Olaf Scholz a néanmoins tenu à faire preuve de prudence dans son discours pour justifier ces livraisons de chars Leopard 2.
"Nous faisons ce qui est nécessaire et possible pour soutenir l'Ukraine, mais nous empêchons en même temps une escalade de la guerre, vers une guerre entre la Russie et l'Otan", a affirmé le chancelier allemand devant le Bundestag, mercredi. "Les expéditions d'armes à l'Ukraine visent à aider le pays à se défendre tout en évitant une nouvelle escalade de l'agression russe. C'est pourquoi il était juste et intentionnel que nous progressions petit à petit", a-t-il plaidé.
Joe Biden a de son côté affirmé que ces livraisons ne constituent pas
"une menace offensive contre la Russie" mais s'inscrivent dans "l'engagement de pays à travers le monde menés par les États-Unis pour aider l'Ukraine à défendre sa souveraineté et son intégrité territoriale".

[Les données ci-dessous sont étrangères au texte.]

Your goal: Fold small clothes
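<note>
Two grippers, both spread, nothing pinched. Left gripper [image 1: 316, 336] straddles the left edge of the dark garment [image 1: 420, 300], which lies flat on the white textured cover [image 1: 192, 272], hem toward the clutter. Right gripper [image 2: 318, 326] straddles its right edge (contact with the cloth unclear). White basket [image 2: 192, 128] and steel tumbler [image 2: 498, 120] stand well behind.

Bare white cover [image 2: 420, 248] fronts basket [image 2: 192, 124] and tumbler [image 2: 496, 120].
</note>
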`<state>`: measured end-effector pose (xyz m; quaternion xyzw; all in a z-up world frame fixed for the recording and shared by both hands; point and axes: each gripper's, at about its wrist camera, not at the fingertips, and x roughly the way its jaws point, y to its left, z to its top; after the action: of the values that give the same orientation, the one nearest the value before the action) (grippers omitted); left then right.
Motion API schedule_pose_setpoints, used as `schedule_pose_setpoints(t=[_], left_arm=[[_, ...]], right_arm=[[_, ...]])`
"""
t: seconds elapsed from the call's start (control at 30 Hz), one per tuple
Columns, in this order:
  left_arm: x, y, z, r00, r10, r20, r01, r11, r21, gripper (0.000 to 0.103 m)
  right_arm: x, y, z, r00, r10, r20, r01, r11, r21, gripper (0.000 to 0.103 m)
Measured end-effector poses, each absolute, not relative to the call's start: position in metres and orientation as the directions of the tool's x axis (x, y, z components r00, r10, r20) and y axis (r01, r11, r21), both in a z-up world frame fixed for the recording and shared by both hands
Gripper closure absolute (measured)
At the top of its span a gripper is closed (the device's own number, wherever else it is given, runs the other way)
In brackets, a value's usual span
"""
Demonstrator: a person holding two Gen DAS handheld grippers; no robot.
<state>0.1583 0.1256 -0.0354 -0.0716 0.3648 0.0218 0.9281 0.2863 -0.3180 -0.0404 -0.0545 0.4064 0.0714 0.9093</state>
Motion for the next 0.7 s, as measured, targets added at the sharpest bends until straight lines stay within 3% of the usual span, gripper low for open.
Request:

Pourtant, des responsables ukrainiens ou français ne se font pas d'idées quant aux conséquences de ces livraisons sur le déroulement de la guerre. Hier, lors de la séance de questions au gouvernement, le sénateur Claude Malhuret a exhorté la France à suivre
"l'exemple allemand" et fournir des armements lourds à Kiev "afin de faire définitivement basculer le conflit en faveur de l'Ukraine". "On ne peut dire aux Ukrainiens qu'on les soutiendra jusqu'à la victoire finale et dire que l'on ne veut pas d'escalade car, par définition, la victoire nécessite une escalade", a-t-il estimé. Et d'ajouter : "Depuis un an, nous laissons à Poutine le monopole de l'escalade, c'est lui qui fixe les lignes rouges, et nous qui craignons de les franchir".
Mykhaïlo Podoliak, conseiller et proche du président ukrainien, est du même avis :
"Je le confirme officiellement : une escalade de la guerre en Russie est inévitable et il y aura différents coups portés à différentes cibles", a-t-il dit. Il menace même d'une "escalade de la guerre à l'intérieur de la Russie. Ces villes choyées et paresseuses qui pensaient vivre dans une autre réalité seront exposées. Moscou, Saint-Pétersbourg, Iekaterinbourg... Tout sera exposé à l'escalade de la guerre, mais cette escalade est un problème interne de la Fédération de Russie".